I would like the lines below, from the one with "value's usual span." through the one with "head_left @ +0", copied exactly and without any pictures.
Entries provided below:
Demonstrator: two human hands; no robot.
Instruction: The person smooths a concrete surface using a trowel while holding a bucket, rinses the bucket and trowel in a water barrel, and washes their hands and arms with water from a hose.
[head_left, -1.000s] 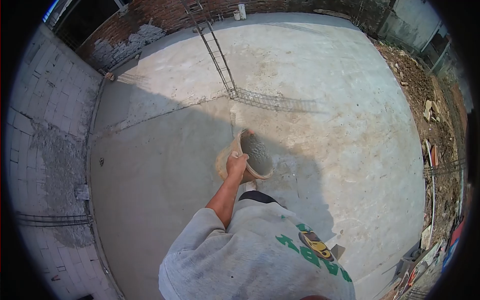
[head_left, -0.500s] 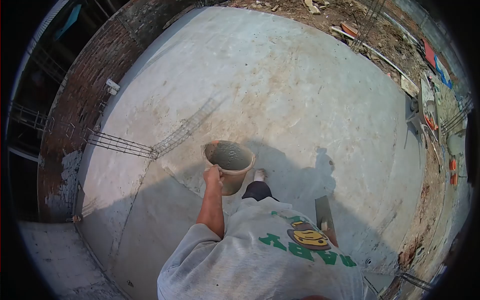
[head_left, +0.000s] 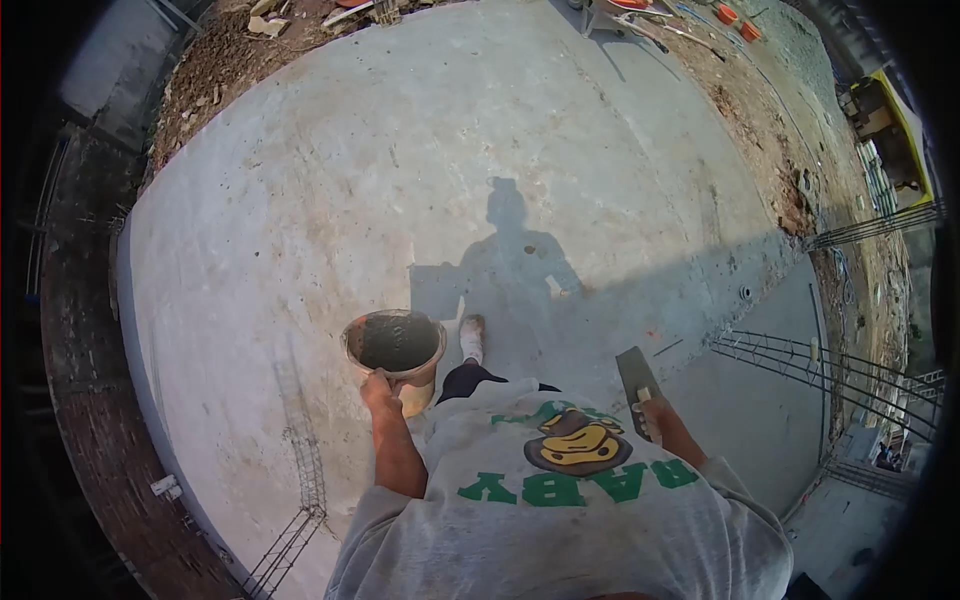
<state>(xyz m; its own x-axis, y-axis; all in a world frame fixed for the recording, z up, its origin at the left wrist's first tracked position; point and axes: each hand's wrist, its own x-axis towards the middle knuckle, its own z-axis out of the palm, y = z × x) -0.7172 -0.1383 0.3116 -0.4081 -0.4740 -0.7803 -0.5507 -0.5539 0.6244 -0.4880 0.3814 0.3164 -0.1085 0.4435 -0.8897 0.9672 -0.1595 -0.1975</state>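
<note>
My left hand point(head_left: 380, 390) is closed on the rim of a bucket point(head_left: 422, 388) at its near left side. Grey wet mortar point(head_left: 398, 343) shows inside the bucket, which hangs in front of my left side. On the other side, my right hand point(head_left: 656, 414) grips the handle of a plastering trowel point(head_left: 632, 370). The trowel's flat rectangular blade points forward, away from my body, and touches nothing that I can see. One foot point(head_left: 472, 338) shows just right of the bucket.
Grey concrete slab point(head_left: 330, 200) spreads ahead. Rebar cages stick out at the lower left point(head_left: 285, 545) and right point(head_left: 790, 355). A brick wall point(head_left: 105, 450) borders the left. At the far edge stands a wheelbarrow point(head_left: 610, 20), with orange buckets point(head_left: 738, 22) beyond it.
My view has turned to the right, so the wheelbarrow and right-hand rebar have swung into sight. The bucket stays in my left hand. The trowel and my right hand now show fully.
</note>
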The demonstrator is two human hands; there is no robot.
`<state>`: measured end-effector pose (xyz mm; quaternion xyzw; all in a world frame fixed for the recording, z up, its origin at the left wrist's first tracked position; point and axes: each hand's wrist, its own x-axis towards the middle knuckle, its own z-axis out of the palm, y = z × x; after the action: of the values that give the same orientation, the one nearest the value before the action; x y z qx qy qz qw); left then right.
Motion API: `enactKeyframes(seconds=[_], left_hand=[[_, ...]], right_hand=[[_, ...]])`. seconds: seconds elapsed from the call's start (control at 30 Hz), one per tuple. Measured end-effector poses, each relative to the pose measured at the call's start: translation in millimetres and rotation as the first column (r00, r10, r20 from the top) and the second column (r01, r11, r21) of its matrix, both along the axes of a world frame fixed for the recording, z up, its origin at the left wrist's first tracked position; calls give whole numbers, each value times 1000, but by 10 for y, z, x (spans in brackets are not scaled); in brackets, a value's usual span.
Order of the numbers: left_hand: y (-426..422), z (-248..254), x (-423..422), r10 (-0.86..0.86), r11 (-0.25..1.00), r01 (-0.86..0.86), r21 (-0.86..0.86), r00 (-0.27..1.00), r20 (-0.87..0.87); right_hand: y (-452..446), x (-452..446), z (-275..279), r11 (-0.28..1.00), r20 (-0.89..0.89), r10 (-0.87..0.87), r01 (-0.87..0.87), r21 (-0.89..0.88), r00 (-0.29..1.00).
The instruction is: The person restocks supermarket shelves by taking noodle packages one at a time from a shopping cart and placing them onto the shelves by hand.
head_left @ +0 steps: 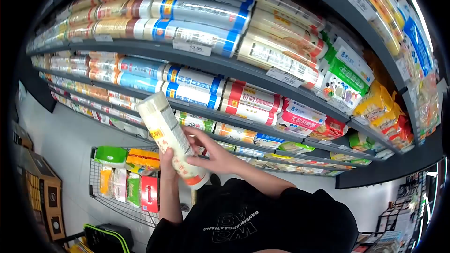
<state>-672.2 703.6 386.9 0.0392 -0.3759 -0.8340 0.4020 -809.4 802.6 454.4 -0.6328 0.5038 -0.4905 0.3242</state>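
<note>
A long cylindrical pack of dried noodles (161, 117), cream-white with yellow and red print, is tilted in front of the shelves. My left hand (167, 161) wraps round its lower left side, thumb on the printed face. On the opposite side, my right hand (208, 152) also holds the pack, fingers against its edge near the lower half. The pack's red-banded end points down toward my chest. Beyond it, similar white-and-blue noodle packs (194, 93) lie stacked on a middle shelf.
Below left stands a wire shopping cart (126, 212) holding several bagged goods and a red box (150, 194). Shelves (225, 61) of noodle packs curve across the view. Cardboard boxes (50, 201) stand at far left, and a black basket with a green rim (108, 239) is nearby.
</note>
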Motion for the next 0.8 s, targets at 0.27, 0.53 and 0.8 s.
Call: enactKeyframes(seconds=[0.27,0.53,0.8], left_hand=[[97,1396,-1249,183,944,-192,-267,981,-59],[-319,1997,-1819,107,766,-90,-636,994,-12],[-268,2398,-2073,619,-270,-411,-871,619,-484]], right_hand=[[785,-777,645,840,227,-463,506,-197,857],[1300,-1854,1325,613,118,-618,570,-547,778],[1331,-2334,1505,463,-12,-813,635,-619,582]])
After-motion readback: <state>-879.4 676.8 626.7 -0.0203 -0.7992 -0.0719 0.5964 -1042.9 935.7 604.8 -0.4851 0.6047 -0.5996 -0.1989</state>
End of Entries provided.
**Problem solution:**
Motion API: `enactKeyframes(seconds=[_], left_hand=[[_, ...]], right_hand=[[_, ...]])`. seconds: seconds elapsed from the call's start (control at 30 Hz), one per tuple. Measured end-effector poses, each relative to the pose measured at the call's start: translation in millimetres and rotation as the first column (r00, r10, r20 from the top) and the second column (r01, r11, r21) of its matrix, both along the axes of a world frame fixed for the recording, z up, its origin at the left wrist's first tracked position; calls give whole numbers, each value times 1000, but by 10 for y, z, x (spans in brackets are not scaled); in brackets, a value's usual span.
Order of the numbers: left_hand: y (-426..422), z (-248..254), x (-423..422), r10 (-0.86..0.86), r11 (-0.25..1.00), r01 (-0.86..0.86), r21 (-0.86..0.86), r00 (-0.27..1.00), r20 (-0.87..0.87); right_hand: y (-452..446), x (-452..446), z (-275..279), r11 (-0.28..1.00), r20 (-0.89..0.89), r10 (-0.87..0.87), r01 (-0.87..0.87), r21 (-0.89..0.88), r00 (-0.29..1.00).
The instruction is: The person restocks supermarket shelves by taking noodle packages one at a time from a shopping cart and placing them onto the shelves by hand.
head_left @ +0 steps: 

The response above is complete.